Key Elements of Data Quality for Pipelines

Data quality is fundamental to the success of any data pipeline—especially in the context of Databricks' Medallion Architecture (Bronze, Silver, and Gold layers), where data flows through various stages of refinement.

Key elements of data quality include:

• accuracy (ensuring the values in the data are correct and reliable),
• completeness (validating that no critical data points are missing),
• consistency (maintaining uniform formatting and semantics across datasets),
• validity (ensuring data complies with defined business rules or constraints),
• timeliness (ensuring that data arrives and is processed within acceptable timeframes), and
• lineage (tracking data origins and transformations for traceability).

At each layer of the Medallion Architecture, specific quality checks should be implemented: basic validations in the Bronze layer (e.g., schema conformity), enhanced quality assurance in the Silver layer (e.g., deduplication and filtering), and business rule validations in the Gold layer.

Why It's Important to Introduce Data Quality in Pipelines

        Introducing data quality into data pipelines is critical because poor-quality data can lead to inaccurate insights, broken downstream workflows, and loss of trust among stakeholders. Inconsistent or invalid data can cascade through the pipeline, compounding errors as it moves from raw ingestion in the Bronze layer to the refined datasets in the Silver and Gold layers. Without robust data quality measures, businesses are at risk of making erroneous decisions that may impact operations, strategy, and customer satisfaction. Moreover, identifying and resolving data issues earlier in the pipeline is far cheaper and less disruptive than addressing them downstream.
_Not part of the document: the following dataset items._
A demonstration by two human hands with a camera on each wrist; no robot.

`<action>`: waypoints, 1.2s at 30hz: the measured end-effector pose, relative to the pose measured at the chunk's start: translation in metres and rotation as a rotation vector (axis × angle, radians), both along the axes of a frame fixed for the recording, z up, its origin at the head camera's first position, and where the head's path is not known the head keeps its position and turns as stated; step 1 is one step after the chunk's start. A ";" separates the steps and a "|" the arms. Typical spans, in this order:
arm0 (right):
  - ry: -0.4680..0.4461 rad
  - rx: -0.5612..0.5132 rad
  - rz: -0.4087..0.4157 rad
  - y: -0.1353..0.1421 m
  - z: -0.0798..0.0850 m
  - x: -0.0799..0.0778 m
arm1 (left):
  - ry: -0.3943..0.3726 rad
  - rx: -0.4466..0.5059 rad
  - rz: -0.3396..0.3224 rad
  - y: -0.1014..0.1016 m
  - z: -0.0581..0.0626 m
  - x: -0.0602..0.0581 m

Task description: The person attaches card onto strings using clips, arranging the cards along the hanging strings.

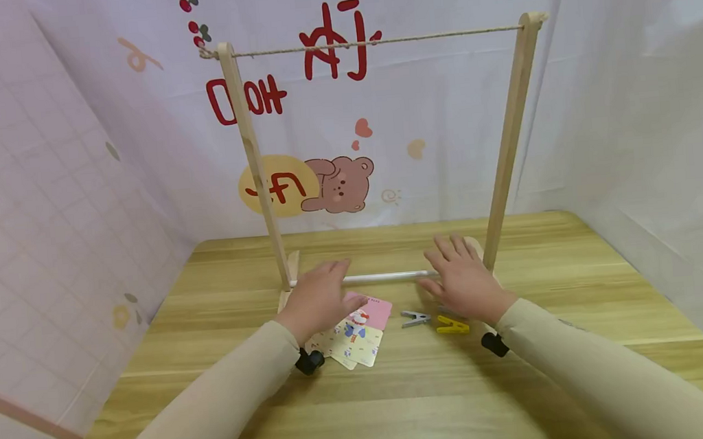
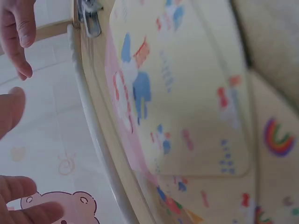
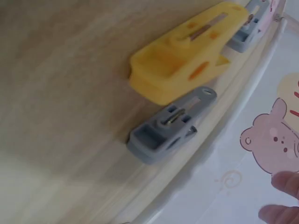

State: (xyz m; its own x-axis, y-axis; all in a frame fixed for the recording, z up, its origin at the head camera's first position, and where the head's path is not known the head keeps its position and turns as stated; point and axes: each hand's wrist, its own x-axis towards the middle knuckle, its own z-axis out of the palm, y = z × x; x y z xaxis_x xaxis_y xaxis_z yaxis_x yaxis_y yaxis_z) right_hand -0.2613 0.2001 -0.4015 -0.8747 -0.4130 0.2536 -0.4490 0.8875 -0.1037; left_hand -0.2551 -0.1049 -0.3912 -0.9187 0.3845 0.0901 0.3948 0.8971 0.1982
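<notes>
My left hand [image 1: 321,301], its fingers loosely extended, hovers over a fan of printed cards [image 1: 361,343] and holds nothing. One card is pink; the others are pale yellow with small coloured drawings, and in the left wrist view these cards [image 2: 187,102] overlap. On the right, my right hand [image 1: 468,279] is spread above the clothespins with nothing in its grasp. A grey clothespin [image 1: 416,318] and a yellow clothespin [image 1: 452,325] lie on the table. Another grey clothespin [image 3: 170,123] shows beside the yellow one in the right wrist view; from the head it is mostly hidden under the right hand.
A wooden stand has a left post [image 1: 254,158] and a right post [image 1: 513,141]. A rope [image 1: 424,37] stretches between their tops, and a white rod [image 1: 387,276] joins them near the wooden table [image 1: 403,408]. Behind hangs a printed white cloth [image 1: 454,101].
</notes>
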 end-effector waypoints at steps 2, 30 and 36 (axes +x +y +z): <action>0.004 0.002 0.027 0.002 0.003 0.004 | -0.023 -0.008 -0.009 -0.001 0.001 0.004; -0.190 0.060 0.174 0.028 -0.003 0.025 | -0.217 -0.063 0.032 -0.007 -0.021 0.025; -0.182 0.093 0.180 0.027 -0.004 0.029 | -0.207 -0.082 0.033 -0.007 -0.022 0.025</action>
State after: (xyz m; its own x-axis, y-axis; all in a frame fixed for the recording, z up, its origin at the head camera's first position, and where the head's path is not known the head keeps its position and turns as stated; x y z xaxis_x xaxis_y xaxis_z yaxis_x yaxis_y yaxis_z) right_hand -0.2325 0.2272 -0.4054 -0.8129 -0.5801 0.0527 -0.5818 0.8045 -0.1194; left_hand -0.2303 -0.1119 -0.4133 -0.9265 0.3525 -0.1320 0.3239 0.9253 0.1975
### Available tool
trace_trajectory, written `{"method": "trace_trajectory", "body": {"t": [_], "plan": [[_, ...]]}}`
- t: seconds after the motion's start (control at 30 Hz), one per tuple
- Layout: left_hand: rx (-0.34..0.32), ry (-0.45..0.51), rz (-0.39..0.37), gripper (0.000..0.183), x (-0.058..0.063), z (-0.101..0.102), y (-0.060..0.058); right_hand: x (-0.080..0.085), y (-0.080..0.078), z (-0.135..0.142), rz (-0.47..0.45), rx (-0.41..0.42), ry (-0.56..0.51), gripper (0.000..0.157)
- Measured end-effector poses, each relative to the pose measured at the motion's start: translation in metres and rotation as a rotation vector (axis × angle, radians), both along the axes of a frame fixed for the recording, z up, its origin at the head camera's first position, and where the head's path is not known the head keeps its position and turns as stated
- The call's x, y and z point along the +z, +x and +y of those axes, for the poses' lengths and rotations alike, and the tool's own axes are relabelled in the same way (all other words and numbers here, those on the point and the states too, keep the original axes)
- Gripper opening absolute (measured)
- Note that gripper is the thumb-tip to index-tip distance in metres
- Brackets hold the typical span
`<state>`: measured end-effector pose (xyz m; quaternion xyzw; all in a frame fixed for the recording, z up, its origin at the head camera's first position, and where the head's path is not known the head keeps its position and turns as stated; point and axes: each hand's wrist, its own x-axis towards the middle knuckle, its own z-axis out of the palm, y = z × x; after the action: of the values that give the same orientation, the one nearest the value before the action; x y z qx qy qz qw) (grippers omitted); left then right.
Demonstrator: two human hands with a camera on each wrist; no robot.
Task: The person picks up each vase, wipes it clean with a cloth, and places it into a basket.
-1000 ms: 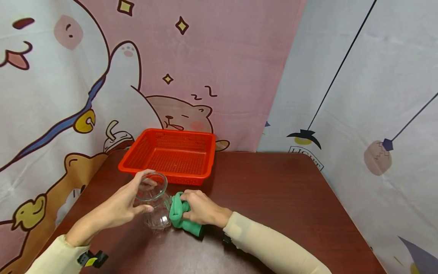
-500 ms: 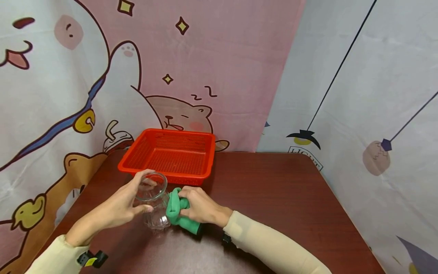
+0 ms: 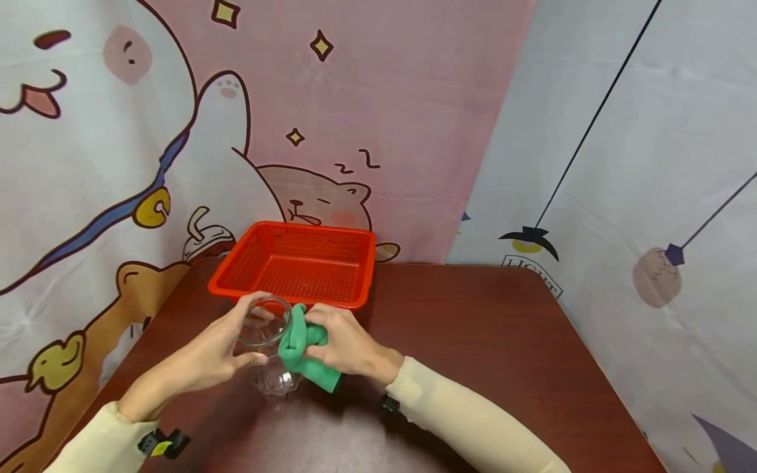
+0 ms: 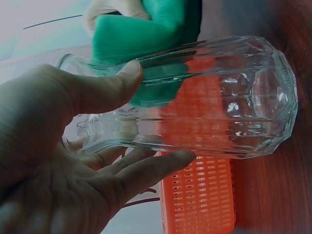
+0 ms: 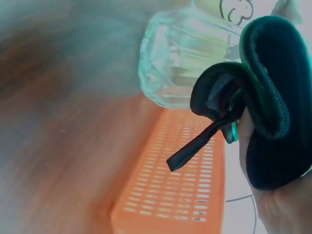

By embedding data quality checks (e.g., validations, monitoring, and alerting) into every stage of the pipeline, organizations can ensure data reliability, reduce technical debt, and foster trust in analytics and decision-making processes. For data engineers, prioritizing data quality is essential to building resilient and scalable data systems that empower the business with accurate and actionable insights.

Click here to view the Novo Nordisk data quality reference materials.

Soft Deletes

Industry Definition

        In the context of the Databricks Medallion Architecture, soft deletes are an industry practice wherein records are logically marked as deleted without physically removing them from the dataset. Instead of fully deleting a record, a flag or status column (e.g., is_deleted, deleted_flag, or valid_to) is used to indicate whether a particular record should be treated as deleted or inactive. This allows engineers, analysts, and downstream systems to decide whether to exclude or include the "deleted" records based on the context of their queries or use cases.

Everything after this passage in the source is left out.